One of the creative risks struck me immediately when I was looking at the packages of overnight porridge – they kind of look like condoms!

Ben laughs: “First of all, that would be a huge condom. I wouldn’t recommend using our oats for safe sex.

“We wanted a format that would break the mould. No one eats porridge or overnight oats on the move – it’s always at home or at work. So, we made something compact, recyclable, and weird enough to stand out.”

While the rest of the category spends time “copying each other,” Oat Cult are making us analogise sex with the (previously) least sexy breakfast. Genius, regardless of purpose.

When asked who Oat Cult is for, Ben says: “food snobs, design nerds, and breakfast rebels.” It’s for those who “scan ingredient lists and moodboards in the same breath.”
Outside the obvious ‘wellness’ bracket, regular folks love the idea too. According to Ben, it’s because his brand promises to care for people’s guts without pressuring them into clean eating and candle lighting.

The response so far has been overwhelming – an expected result when you’re about to wreak havoc on the oat market.

“We’re being lovebombed,” says Ben. “From all kinds of people, in places we didn’t ever expect.
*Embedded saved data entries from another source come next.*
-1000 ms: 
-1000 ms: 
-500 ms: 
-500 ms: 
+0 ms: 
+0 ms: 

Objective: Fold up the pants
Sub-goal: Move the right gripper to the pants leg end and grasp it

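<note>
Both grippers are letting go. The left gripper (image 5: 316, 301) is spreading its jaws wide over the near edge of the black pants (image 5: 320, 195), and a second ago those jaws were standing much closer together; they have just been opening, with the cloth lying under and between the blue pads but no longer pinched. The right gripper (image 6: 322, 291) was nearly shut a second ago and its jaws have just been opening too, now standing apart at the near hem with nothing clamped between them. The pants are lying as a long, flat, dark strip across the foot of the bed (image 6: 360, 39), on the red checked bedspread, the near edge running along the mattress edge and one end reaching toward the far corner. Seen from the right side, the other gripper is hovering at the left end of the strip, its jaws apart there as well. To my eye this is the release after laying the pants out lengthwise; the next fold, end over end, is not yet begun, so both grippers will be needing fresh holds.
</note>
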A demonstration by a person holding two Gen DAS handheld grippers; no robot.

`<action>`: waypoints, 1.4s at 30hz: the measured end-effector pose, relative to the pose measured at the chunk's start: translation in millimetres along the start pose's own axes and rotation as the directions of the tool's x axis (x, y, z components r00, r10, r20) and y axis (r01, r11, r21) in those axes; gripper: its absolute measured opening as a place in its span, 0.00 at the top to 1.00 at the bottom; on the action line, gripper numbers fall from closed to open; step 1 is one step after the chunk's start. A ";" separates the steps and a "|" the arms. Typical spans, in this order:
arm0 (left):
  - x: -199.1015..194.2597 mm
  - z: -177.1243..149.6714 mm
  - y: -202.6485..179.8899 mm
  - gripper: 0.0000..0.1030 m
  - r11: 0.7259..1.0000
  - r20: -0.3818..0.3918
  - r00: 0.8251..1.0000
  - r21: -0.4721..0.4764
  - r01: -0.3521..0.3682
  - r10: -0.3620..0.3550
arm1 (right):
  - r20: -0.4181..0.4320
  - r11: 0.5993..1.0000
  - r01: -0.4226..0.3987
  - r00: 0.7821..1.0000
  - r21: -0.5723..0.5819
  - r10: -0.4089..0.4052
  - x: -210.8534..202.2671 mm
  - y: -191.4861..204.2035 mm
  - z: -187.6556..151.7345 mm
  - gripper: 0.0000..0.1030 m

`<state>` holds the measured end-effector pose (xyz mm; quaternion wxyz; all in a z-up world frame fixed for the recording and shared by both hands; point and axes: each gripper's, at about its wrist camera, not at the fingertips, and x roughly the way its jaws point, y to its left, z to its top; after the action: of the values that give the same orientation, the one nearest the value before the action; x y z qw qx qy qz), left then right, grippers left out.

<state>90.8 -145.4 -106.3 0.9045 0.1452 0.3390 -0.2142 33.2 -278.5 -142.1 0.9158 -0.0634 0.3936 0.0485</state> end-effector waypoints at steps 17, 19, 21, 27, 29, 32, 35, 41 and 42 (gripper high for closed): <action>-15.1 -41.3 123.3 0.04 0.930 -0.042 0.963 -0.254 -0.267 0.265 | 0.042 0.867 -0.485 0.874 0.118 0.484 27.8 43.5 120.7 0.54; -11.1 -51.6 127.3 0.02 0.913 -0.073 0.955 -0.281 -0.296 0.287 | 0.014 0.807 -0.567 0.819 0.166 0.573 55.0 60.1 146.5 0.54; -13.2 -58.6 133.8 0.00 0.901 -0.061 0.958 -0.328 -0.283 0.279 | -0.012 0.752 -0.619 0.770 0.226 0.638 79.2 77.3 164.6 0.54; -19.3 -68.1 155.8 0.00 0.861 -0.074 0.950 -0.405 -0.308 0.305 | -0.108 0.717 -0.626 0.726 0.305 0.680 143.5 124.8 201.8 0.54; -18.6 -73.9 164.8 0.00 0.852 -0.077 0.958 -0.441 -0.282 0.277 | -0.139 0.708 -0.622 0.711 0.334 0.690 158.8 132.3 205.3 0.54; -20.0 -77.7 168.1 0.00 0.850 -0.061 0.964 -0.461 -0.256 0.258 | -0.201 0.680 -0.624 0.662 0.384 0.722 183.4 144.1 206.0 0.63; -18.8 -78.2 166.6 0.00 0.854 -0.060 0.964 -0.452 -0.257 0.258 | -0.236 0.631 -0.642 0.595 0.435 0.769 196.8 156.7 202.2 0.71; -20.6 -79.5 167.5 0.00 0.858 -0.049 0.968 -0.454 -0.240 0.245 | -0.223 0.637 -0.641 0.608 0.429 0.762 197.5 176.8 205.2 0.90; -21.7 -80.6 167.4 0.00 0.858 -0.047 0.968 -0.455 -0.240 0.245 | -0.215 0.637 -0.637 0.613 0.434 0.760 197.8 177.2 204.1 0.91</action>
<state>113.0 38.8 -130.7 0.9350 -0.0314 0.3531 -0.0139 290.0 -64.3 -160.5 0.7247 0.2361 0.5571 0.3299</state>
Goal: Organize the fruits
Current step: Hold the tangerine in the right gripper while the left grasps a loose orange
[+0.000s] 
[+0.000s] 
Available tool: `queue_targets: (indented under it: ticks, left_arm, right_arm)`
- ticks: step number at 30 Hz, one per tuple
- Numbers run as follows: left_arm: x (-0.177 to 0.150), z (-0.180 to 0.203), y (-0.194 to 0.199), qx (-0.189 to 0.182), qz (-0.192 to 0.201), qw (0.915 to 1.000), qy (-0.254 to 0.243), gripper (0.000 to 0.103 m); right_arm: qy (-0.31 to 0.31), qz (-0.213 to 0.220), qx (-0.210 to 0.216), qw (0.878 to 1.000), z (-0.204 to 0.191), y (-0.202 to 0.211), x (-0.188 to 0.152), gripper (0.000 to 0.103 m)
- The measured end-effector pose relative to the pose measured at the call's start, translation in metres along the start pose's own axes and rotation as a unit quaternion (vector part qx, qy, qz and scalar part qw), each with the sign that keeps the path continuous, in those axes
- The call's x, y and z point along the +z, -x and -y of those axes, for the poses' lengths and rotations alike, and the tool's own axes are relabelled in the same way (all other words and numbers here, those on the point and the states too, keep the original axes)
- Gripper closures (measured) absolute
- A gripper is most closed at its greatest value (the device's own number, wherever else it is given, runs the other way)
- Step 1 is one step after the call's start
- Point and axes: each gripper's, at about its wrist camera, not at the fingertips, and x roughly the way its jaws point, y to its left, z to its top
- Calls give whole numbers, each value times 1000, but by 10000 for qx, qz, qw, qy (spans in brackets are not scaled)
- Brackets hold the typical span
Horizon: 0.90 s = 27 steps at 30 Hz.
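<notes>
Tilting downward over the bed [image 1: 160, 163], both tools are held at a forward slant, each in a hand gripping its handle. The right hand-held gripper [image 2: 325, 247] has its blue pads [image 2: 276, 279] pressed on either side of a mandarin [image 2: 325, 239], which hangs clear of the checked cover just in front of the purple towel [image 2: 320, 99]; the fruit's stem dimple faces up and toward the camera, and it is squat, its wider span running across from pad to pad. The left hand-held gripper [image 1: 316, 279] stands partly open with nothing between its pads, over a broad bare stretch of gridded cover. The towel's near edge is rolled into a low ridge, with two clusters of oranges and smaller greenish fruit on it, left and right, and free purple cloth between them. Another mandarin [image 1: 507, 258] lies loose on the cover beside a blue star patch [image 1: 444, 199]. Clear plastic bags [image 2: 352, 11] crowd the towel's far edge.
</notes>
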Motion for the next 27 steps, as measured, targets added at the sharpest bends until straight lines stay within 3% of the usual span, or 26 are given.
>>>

Sales are up every week, and we’ve done it all without performance media. Just word of mouth. The hunger for this brand, this voice, this type of breakfast, has really blown us away.”

Looking ahead, you can expect more flavours, more formats, and more “weird little surprises” from your new cult of choice. Ben reveals that the brand’s ideas are brewing far beyond oats, but they will only do it “if it fits the world.”

“We’re not here to launch dozens of stock keeping units. We’re here to keep building the cult, one strange spoonful at a time.” Get yours at a supermarket near you!